Typing in a code or tapping on a prompt adds another level of security to your accounts.
Typing in a code or tapping on a prompt adds another level of security to your accounts. Photo credit: Getty Images

Google is going to start automatically switching on two-factor authentication for users if their accounts are "appropriately configured," the internet giant has announced.

On World Password Day in the US, it outlined its hopes of stolen passwords being consigned to the dustbin of history because passwords themselves will become obsolete - but in the meantime highlighted how having a second form of verification is one of the best ways to protect your account.

"You may not realize it, but passwords are the single biggest threat to your online security – they're easy to steal, they're hard to remember, and managing them is tedious," wrote Mark Risher, Director of Product Management, Identity and User Security at Google in a blog post.

"Many people believe that a password should be as long and complicated as possible – but in many cases, this can actually increase the security risk.

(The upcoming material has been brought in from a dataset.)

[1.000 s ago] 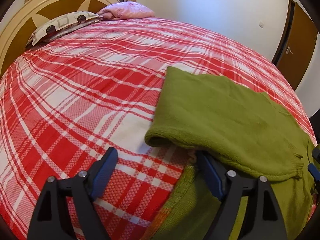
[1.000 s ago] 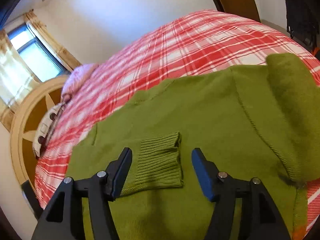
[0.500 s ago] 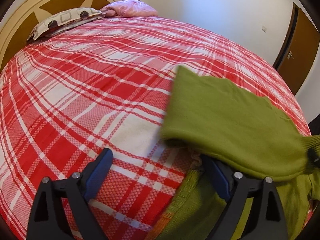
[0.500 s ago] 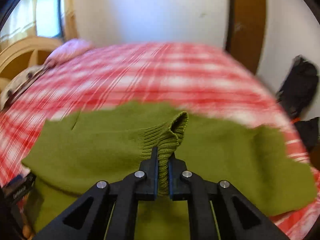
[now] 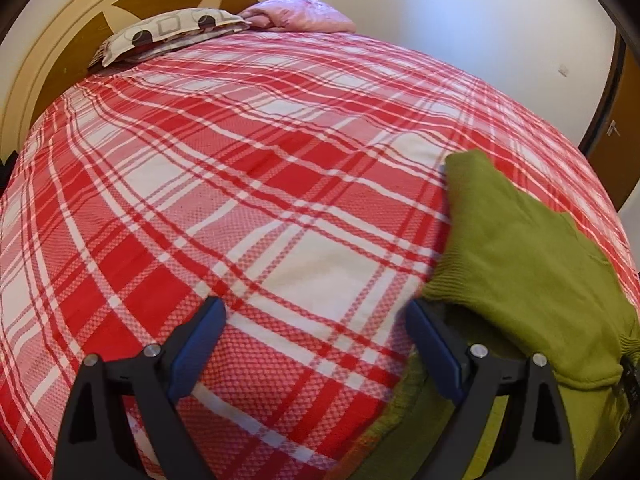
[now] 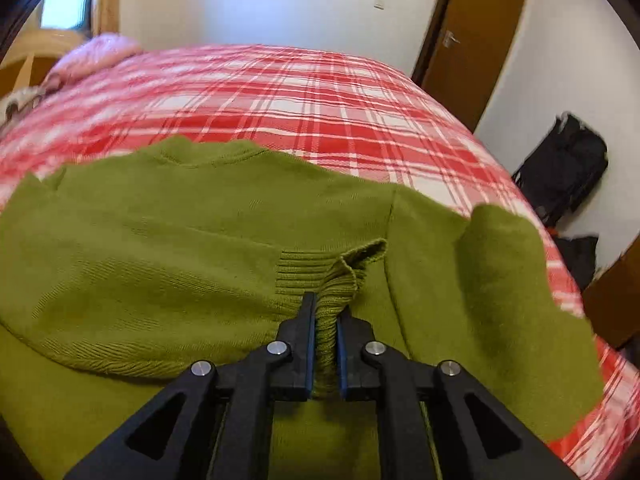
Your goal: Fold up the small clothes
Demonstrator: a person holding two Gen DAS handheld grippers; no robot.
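Right wrist view: a bed (image 6: pixel 320 92) with a red and white plaid cover carries a green sweater (image 6: pixel 160 248) spread across its near side. Its ribbed cuff (image 6: pixel 324 280) is pinched between the closed jaws of the right hand-held gripper (image 6: pixel 323 320), lifted slightly. Left wrist view: the left hand-held gripper (image 5: pixel 316 344) stands wide open over bare cover, with the sweater just to its right, empty.

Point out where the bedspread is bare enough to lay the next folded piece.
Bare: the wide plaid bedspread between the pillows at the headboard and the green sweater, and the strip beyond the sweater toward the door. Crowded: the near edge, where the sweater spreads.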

"Complicated passwords tempt users into using them for more than one account, which makes all those accounts vulnerable if any one falls."

Two-step verification means users have to confirm a login attempt by tapping on a prompt on their phone whenever you sign in or confirming a code sent by SMS. That means any prospective hacker would also need access to your mobile device before gaining access to your account.

Users can check the status of their Google accounts in Security Checkup and can do a wider breach check on specialist sites such as haveibeenpwned.com.